POPPIN’ IN & POPPIN’ OUT IN PORTO
Porto is made for wandering. It’s romantic that way. You can set out on foot to see a sight like Clérigo Tower, and pass half a dozen other places that catch your fancy along the way. Porto is a mid-sized city so most of the major sights aren’t too far from one another. Besides, lots of the things you’re “supposed” to do are ephemeral. A river walk? A train station? A sandwich? And, how many churches are on the list?
The transitory nature of these sights are exactly what makes Porto such a great place to visit with the family. You can pop in and pop out. Then, move onto the next stop. There are a few places that certainly require tickets, but just about everything else is a quick hitter. Here is a trustworthy collection of places to visit for as little or as long as you like. After all, you’re just passing through. These are in no particular order, so just keep them in the back of your mind as you explore this wonderful city.
Cais da Ribeira
People have been known to write off the main riverwalk of Porto as a tourist trap. Frame it as one of Europe’s grand squares, and you’ll have a better mindset on how to approach it. The views of the Douro river, the Luis I bridge, the port cellars beckoning across the water and the multi-colored buildings cascading up the embankment are begging to be embraced. This is the time to get ice cream or pay a premium for a drink at a table facing the river. We highly recommend doubling back to duck in and out of the old alleys, staircases and nooks just off the main riverwalk. It’s not hard to imagine the sailors of old doing the same.
Mercado do Bolhão
This market has been anchoring the Bolhão neighborhood since 1839. It is huge. Mercado do Bolhão is basically an entire city block outlined by a grand building which protects the courtyard market within. An overhaul completed in 2022 created modern, uniform rows of stalls. The goods are everything you would hope to find in a market. You could do a little grocery shopping, grab a coffee, buy some fancy food souvenirs or marvel at the fruit stands. It’s hard to miss the brightly colored fruit smoothies at the fruit stands. Don’t be afraid to investigate more closely, as we found baby kiwis which we had never seen nor eaten before. Just pop those grape-sized wonders in your mouth, skin and all.

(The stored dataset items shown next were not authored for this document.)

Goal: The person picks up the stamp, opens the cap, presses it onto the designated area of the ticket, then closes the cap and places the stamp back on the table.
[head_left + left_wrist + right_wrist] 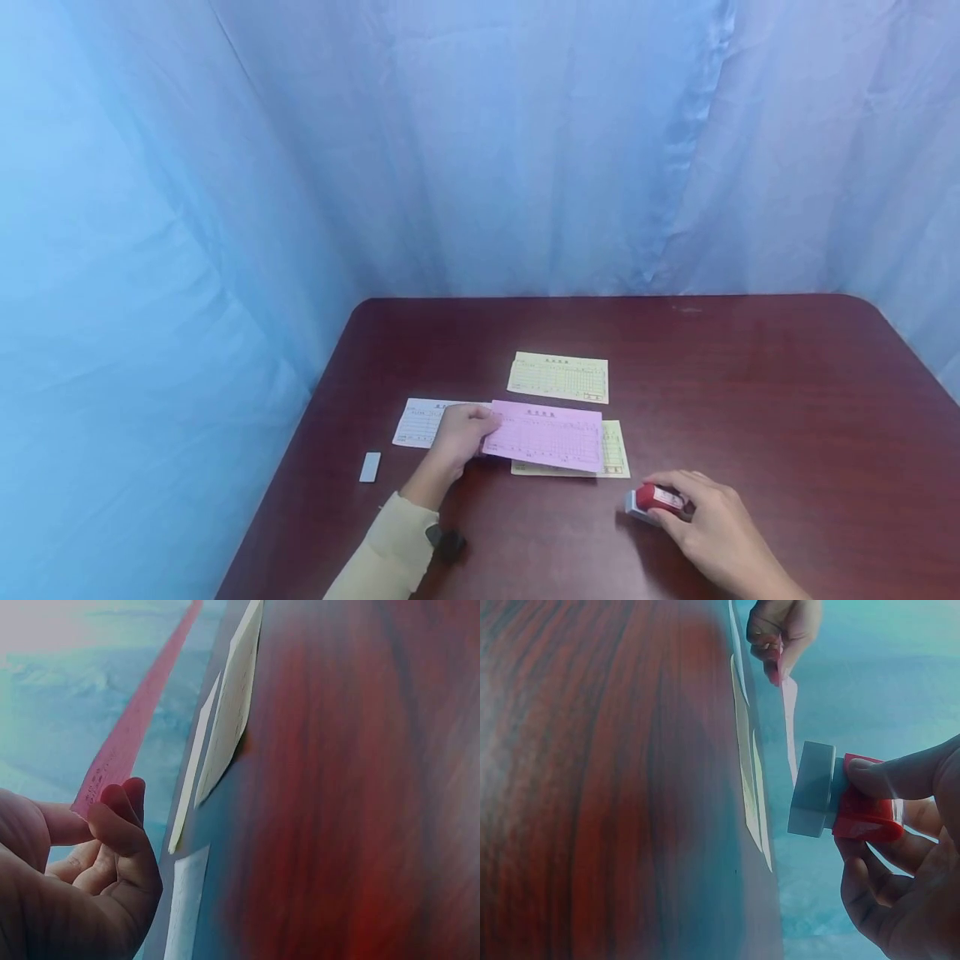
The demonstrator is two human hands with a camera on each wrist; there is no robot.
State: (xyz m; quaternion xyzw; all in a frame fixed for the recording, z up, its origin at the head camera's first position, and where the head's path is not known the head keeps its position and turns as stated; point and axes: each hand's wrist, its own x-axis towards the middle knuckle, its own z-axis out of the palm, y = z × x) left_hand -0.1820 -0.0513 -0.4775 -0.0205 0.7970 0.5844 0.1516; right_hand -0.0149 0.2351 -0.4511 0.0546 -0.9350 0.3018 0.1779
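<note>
My left hand (461, 433) pinches the left edge of a pink printed slip (546, 435). The left wrist view shows that slip (124, 742) raised above the table between thumb and fingers. In the head view it overlaps a yellow slip (617, 450) lying on the table. A white slip (417, 423) lies partly hidden behind the left hand. My right hand (716, 525) grips a red stamp (660, 497) with a grey base, held near the slips' right side. In the right wrist view the stamp's grey block (812, 787) points away from the fingers.
Another yellow slip (558, 377) lies farther back on the dark red wooden table (772, 400). At the left sits a small pale rectangular piece (370, 467). Blue curtains (480, 150) hang behind and beside the table.
</note>
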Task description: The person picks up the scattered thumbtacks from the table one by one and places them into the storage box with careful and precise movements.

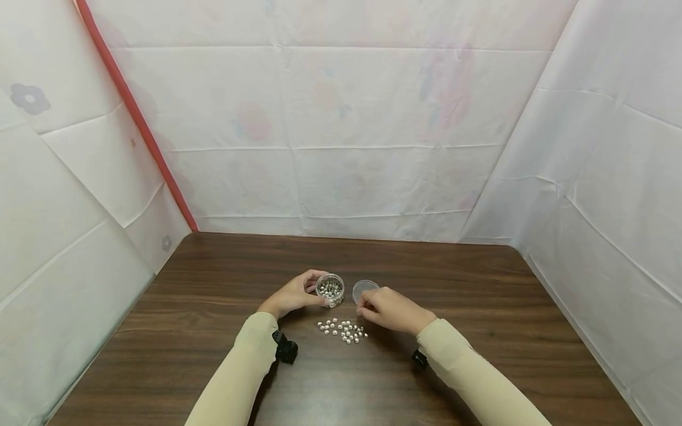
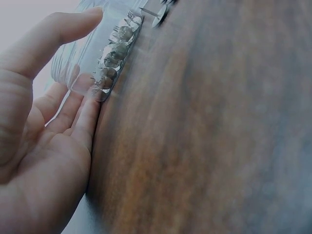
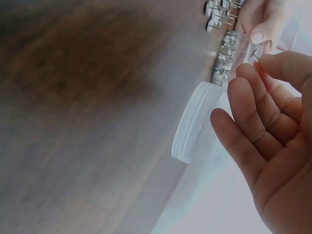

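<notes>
My left hand [image 1: 295,294] grips a clear round plastic jar [image 2: 87,41], thumb on one side and fingers round the other. The jar stands upright on the table without its lid, and silver thumbtacks [image 2: 111,57] show through its wall. To the right of it, my right hand [image 1: 393,309] hovers over the table with thumb and index finger together. In the right wrist view those fingertips pinch a thumbtack [image 3: 254,55], its thin pin showing. A clear lid [image 3: 191,124] lies beside the jar, partly behind my right hand in the head view.
Several loose thumbtacks [image 1: 348,340] lie scattered on the dark wooden table [image 1: 469,367], on the near side of the jar. White printed sheets [image 1: 346,118] hang behind and at both sides of the table. A red strip [image 1: 138,118] runs down the left corner.
</notes>
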`<control>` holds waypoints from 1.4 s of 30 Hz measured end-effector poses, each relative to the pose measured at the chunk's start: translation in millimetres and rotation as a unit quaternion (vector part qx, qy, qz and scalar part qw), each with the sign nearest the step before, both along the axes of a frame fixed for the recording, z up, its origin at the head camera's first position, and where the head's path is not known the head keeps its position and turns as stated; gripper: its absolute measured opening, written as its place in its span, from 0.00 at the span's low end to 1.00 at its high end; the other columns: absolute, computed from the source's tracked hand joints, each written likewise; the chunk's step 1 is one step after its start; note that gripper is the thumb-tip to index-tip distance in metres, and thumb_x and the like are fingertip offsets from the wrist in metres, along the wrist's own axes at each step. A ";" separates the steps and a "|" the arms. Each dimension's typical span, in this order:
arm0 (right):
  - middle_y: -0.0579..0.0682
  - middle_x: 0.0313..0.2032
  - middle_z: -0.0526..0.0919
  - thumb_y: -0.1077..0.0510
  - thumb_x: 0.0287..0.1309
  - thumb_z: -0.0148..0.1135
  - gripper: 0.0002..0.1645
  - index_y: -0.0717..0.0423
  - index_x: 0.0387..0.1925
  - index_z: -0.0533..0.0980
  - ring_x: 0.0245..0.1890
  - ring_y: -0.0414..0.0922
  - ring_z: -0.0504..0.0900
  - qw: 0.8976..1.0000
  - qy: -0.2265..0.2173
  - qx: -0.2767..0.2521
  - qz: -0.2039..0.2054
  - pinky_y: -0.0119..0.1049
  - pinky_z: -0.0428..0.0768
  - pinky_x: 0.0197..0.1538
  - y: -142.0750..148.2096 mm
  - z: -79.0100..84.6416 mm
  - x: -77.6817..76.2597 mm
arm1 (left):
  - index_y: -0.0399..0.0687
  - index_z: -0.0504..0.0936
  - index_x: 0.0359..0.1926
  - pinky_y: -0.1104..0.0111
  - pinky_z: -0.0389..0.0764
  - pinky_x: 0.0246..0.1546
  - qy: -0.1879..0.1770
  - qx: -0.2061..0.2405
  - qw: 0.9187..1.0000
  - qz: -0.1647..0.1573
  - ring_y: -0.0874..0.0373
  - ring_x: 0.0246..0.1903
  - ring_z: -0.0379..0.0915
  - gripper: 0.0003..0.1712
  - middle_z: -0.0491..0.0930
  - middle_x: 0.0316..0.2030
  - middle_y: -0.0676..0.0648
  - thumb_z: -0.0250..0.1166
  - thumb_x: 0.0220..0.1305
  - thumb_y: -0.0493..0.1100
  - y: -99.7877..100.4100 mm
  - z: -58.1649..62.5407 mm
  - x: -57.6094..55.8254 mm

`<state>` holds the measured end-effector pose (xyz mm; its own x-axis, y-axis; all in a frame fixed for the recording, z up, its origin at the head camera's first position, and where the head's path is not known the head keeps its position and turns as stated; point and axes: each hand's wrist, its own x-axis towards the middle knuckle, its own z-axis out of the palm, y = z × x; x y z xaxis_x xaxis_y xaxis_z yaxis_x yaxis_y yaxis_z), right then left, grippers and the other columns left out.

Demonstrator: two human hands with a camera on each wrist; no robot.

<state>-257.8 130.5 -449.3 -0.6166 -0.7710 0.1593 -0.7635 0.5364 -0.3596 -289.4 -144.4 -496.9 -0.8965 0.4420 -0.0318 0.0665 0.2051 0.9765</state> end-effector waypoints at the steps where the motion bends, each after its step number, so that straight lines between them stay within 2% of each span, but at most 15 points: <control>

Restaurante Conga Casa das Bifanas
In Portuguese, the word lanche means snack, and that snack often comes in the form of a sandwich. At Conga, the sandwich is the ubiquitous bifana, and its version just might be the best in all the land. By definition, the bifana is sliced, braised pork on bread. Conga’s version is super thin, super tender and brings a twangy-paprika spice to set it apart. Get a small beer and this relatively small sandwich and be on your way. Our kids savored what may have been the most tender hot dog they had ever eaten, which I suspect cooks in the same braising liquid as the pork.
São Bento Train Station
It’s hard not to feel a twinge of cynicism when somebody tells you to check out a train station. But, São Bento is just one of those places that supersedes the hype and recommendations. The friezes and scenes portrayed on 20,000 tiles, hand-painted over 11 years by the artist Jorge Colaço are astonishing and encompass the entire front atrium of the railway station. The tiles illustrate stories from Portuguese history, but you don’t need to decode them to admire them. Be sure to enter the actual train platforms, as that area is stunning in its own right. All lines exit through a tunnel on the far end as buildings dramatically rise above the station on all sides.
Churches & Chapels
Blue cobalt. That’s the color and that’s the compound that artists determined lasted the longest when painted onto exterior tiles. The result is that most churches and chapels have blue and white punctuating these granite structures. If you want to avoid church fatigue, don’t buy tickets to the most popular churches, pop into the ones that are free. For example, the tiled façade of Carmo Church is beautiful. But, you could avoid the €5 entry fee and check out the neighboring Church of the Carmelites instead for free. Other notable free entries include Chapel of the Souls and Saint Ildefonso.
The #1 (Lello Library) and #2 (Clérigo Tower) most popular tourist attractions in Porto are across a triangular plaza from one another. But, this is no ordinary plaza. Lisbon Plaza is a park on top of a multi-purpose dining and shopping square on top of a parking garage. And, on top of that are some olive trees and BASE, a bar/cafe that has outdoor sofas inviting you to lounge and take it all in. BASE complements the high ground with upbeat music and positive vibes. It’s the kind of cool, forward-thinking use of space in the middle of the city that we like to see.
Crystal Palace Gardens
First, let’s address the elephant in the room…I mean garden. There is no longer a crystal palace to be found in the namesake gardens. From 1865 to 1951, there was a beautiful glass and cast iron palace anchoring the area, however, in its stead is a building that is probably the exact opposite, Super Bock Arena. Aside from the bland, domed 1950s-style geodesic arena in the middle, this sprawling park is a dreamscape. Peacocks and chickens(!) freely roam the various gardens and viewpoints perched above Porto and the Douro River. There is a playground, a cafe (weather permitting) and the ultimate pop in feature, a public restroom.